深在性真菌症を合併した膠原病患者の治療 (2/2)
公開日時 2010/06/03 04:00
大阪医科大第一内科(膠原病内科) 小谷卓矢氏に聞く
他剤抵抗例にも安全に投与可能重篤な腎障害も発現せず
アムホテリシンBリポソーム製剤の有効性・安全性についてはすでに血液領域や移植領域では報告されている一方で、膠原病領域でのエビデンスは十分ではなく、日本人を対象としたまとまった報告というのは、初めてとなると思います。

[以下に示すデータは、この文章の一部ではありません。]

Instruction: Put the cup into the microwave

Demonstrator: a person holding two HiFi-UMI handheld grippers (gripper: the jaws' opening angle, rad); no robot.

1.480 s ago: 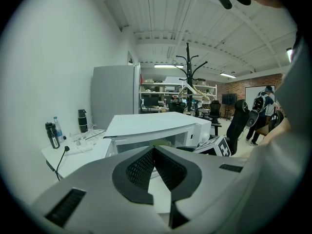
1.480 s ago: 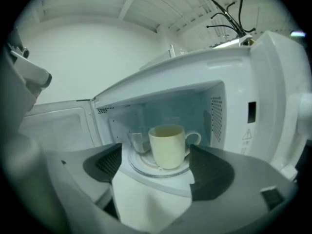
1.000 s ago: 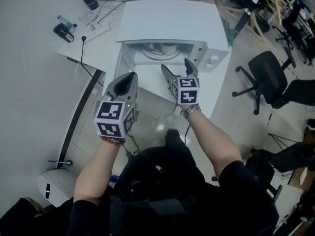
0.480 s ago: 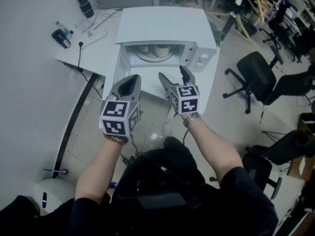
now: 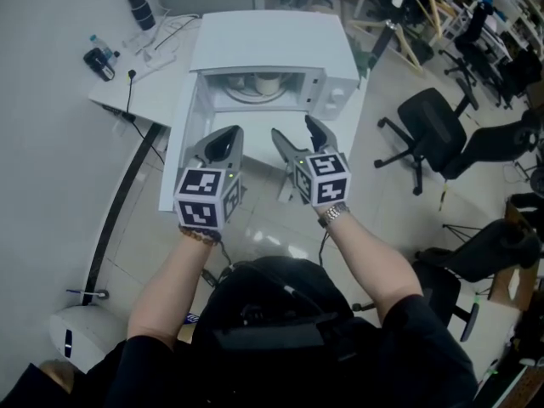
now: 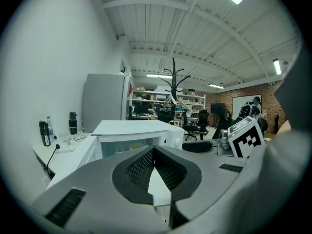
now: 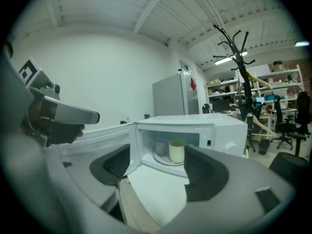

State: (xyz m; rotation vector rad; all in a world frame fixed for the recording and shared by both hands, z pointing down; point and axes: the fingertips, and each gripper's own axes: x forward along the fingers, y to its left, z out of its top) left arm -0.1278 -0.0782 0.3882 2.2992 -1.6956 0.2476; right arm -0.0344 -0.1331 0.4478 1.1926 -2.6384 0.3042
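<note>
Cream cup (image 7: 176, 151) is seen inside open white microwave (image 5: 272, 41) on white bench (image 5: 151, 92) by pale wall (image 5: 51, 143). Left gripper (image 5: 223, 133) jaws are pressed together; right gripper (image 5: 293, 127) jaws are apart, empty, and have just been closing.

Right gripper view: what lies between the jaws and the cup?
In the right gripper view: bare white table, then the open microwave doorway. The jaws of the right gripper have just been closing, empty, short of the cup.

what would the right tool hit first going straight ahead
Probably the cup in the open microwave, though depth is unclear. The right tool has just been closing its jaws, nothing between them.
</note>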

今回の検討では、半数以上が他剤抵抗例でしたから、そのような患者さんにも安全に投与できたのは期待がもてる結果です。アスペルギルスなどの深在性真菌症への効果が強いと言えます。また、薬物間の相互作用が少ないので、基礎疾患のために種々の薬剤を使用している場合でも比較的併用しやすい薬剤ではないでしょうか。

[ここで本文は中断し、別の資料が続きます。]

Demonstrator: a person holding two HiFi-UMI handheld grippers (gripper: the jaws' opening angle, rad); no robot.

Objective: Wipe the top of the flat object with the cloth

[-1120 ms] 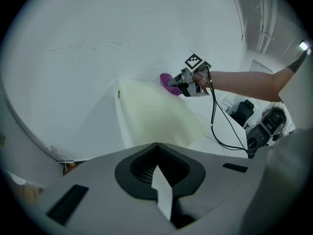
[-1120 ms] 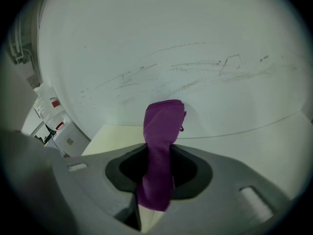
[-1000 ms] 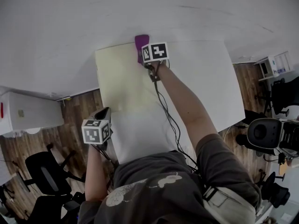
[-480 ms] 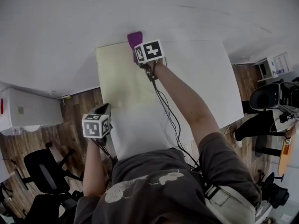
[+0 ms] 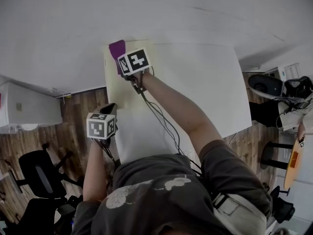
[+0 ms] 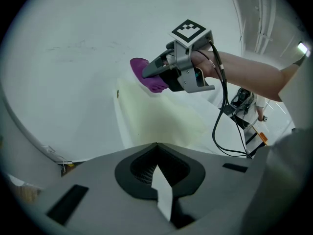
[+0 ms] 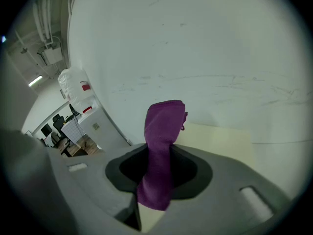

安全性の点から、腎機能なども検討しましたが、重篤な腎障害は発現しませんでした。海外では、腎障害の発現頻度は14%と報告されていますが、それと比べると少ない結果でした。高齢者では腎機能が低下しますが、それを考慮し減量したところ、今回は副作用が増加することはなかったですね。限られた症例での検討なので今後の症例の蓄積が必要ですが、肝・腎機能及び電解質の管理に留意し、投与期間も含め、症例に合わせて投与を行えば使いにくい薬剤ではないと思います。